Over the years, since the introduction of MRP based valuation in respect of IT products, the duties on IT products have increased even though the MRP abatement percentage for IT products has remained at 20%. The current rates of excise duty, sales tax, and other operating costs like logistics costs and dealer margins, take the total post manufacturing costs over and above the abatement percentage in respect to IT products. In view of this condition, the abatement percentage is expected to be enhanced in the upcoming Union Budget. Inconsistency in VAT rates for same goods in different states provides undue hardships for the manufacturer while calculating different rates for states. This difference in rates causes a diversion of trade discrimination and free flow of trade within the country. We are hopeful of the CST Act getting amended to specify ‘All ITA bound goods” to be ‘declared goods’ under the section 14 of the CST Act so that these goods attract uniform rate of VAT of 5% across states. This ensures that same goods are not subject to a different rate of CAT and safe-guard against diversion of trade.

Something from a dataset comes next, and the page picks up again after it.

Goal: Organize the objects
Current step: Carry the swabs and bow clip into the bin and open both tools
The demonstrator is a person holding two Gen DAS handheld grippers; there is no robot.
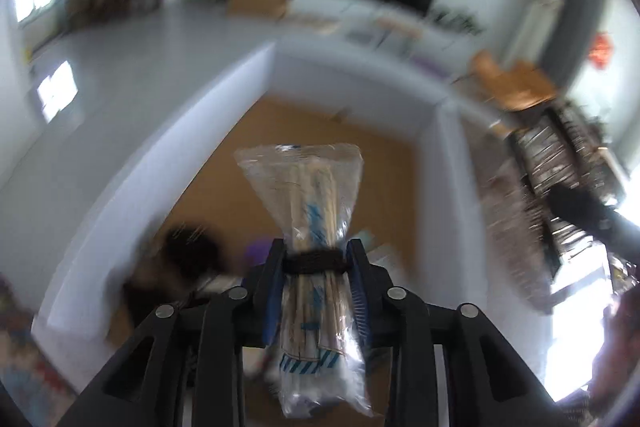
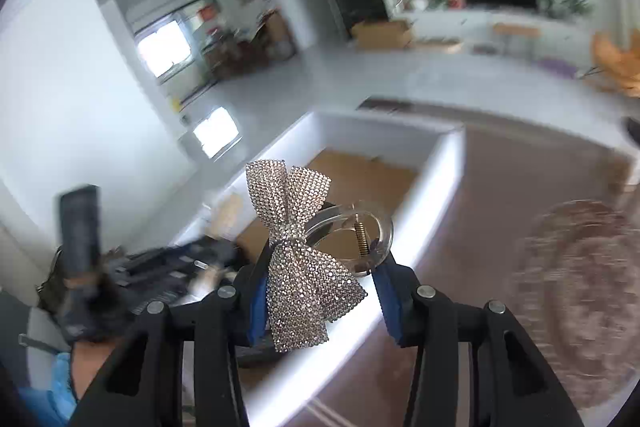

With measures such as the amendment of Foreign Trade Policies and focus on sectors like insurance, banking and power as well the reduction of MAT rates to 10% demonstrates the intent toward the a positive change of the Indian economy.  Overall, I see the much needed focus on infrastructure growth and financial inclusion with the promotion of electronic manufacturing hubs as well as FDI in important sectors such as defense. The stress on urban and rural development and education will undoubtedly remain unabated, with fresh allocations in this sector along with special focus on skills development, and incubation of innovation envisioned by the new government.

Look forward to how the new government’s vision of making India a more robust economic entity.